The answer must be the number of lines in the listing below that contain "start", and nothing else.

*** Opening of Recorded information ***

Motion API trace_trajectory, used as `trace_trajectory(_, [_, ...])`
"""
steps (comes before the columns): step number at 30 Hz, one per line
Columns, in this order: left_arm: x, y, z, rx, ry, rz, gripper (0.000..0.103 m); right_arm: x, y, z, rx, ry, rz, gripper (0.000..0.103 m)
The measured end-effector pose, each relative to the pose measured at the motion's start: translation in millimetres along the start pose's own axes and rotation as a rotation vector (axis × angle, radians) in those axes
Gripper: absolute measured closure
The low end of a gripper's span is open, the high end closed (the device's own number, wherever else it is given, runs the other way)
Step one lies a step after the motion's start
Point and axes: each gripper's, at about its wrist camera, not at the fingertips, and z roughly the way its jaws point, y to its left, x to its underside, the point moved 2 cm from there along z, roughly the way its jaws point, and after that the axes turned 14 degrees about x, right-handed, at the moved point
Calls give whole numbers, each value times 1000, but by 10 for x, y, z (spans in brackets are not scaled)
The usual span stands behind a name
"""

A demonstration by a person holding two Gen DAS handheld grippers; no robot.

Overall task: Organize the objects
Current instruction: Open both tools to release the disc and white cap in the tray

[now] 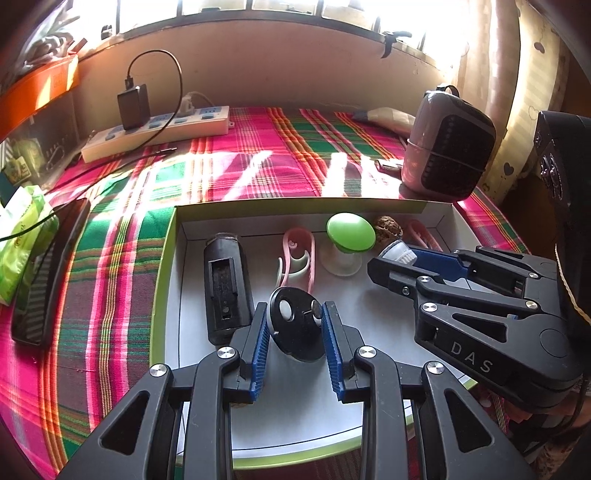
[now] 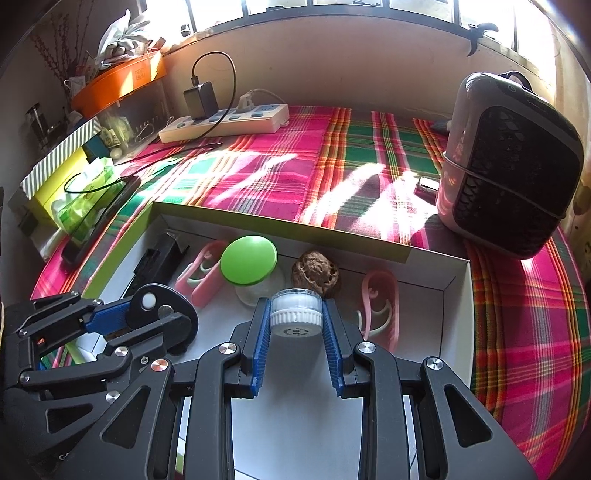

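Both grippers loaded over the box (image 2: 456,291): left gripper (image 1: 293,325) clamps the black oval fob (image 1: 295,321), right gripper (image 2: 295,314) clamps the white ribbed cap (image 2: 295,312); risk is the 2 colliding or knocking the green-topped suction knob (image 2: 249,260) on release.

Harsh window (image 1: 258,7) backlight, blown-out glare, sunlit streaks across tablecloth (image 1: 240,173), fisheye-bent dark corners.
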Motion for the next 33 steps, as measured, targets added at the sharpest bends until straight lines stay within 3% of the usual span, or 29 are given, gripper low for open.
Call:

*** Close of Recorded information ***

**Your solution**
2